JOHN DEANE, solicitor and business partner to Cork developer Owen O’Callaghan, has said an allegation that Mr O’Callaghan paid former taoiseach Bertie Ahern £50,000 was “simply not true”.
The tribunal heard that Tom Gilmartin said Mr O’Callaghan had told him he paid that money to Mr Ahern. He had said the payment had been made to ensure Mr Gilmartin was able to buy 69 acres of corporation land at Quarryvale in west Dublin in June 1989.
If Mr Gilmartin had not been able to buy the land, the Quarryvale development, now the Liffey Valley shopping centre, would never have gone ahead and Mr O’Callaghan and Mr Deane would not have been paid £2.65 million owed to them by Mr Gilmartin.
Counsel for the tribunal Pat Quinn SC said Mr Gilmartin was told by Mr O’Callaghan “we were certain that Green [Properties] were going to get the site”.

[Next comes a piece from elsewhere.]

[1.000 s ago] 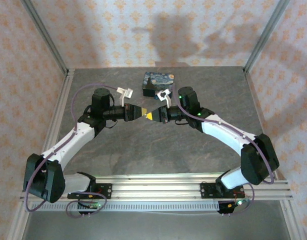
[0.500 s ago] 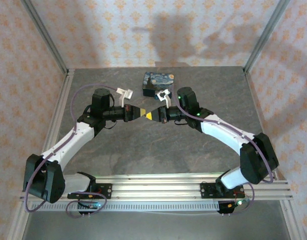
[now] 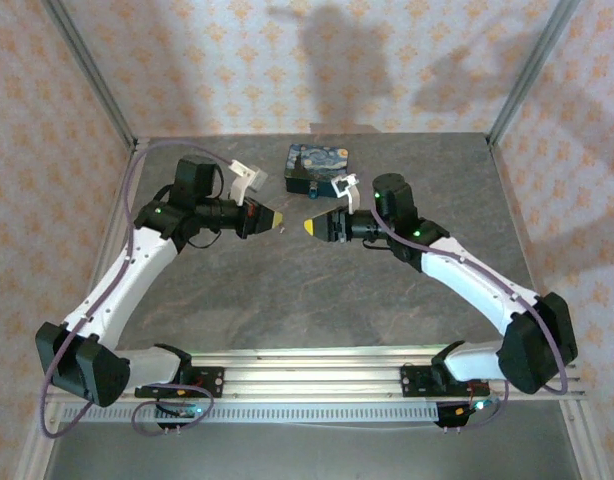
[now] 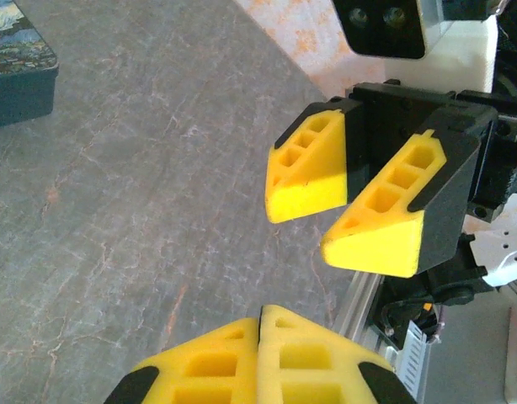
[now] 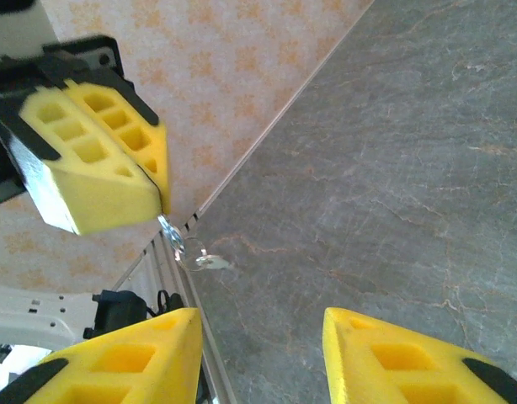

Mr Quinn asked Mr Deane if he was concerned at the time that Green Properties might get the land and he and Mr O’Callaghan would lose out on the money owed to them. “I have no recollection . . . about any discussion of it,” Mr Deane responded.
And he said the suggestion that Mr O’Callaghan gave Mr Ahern money was simply not true.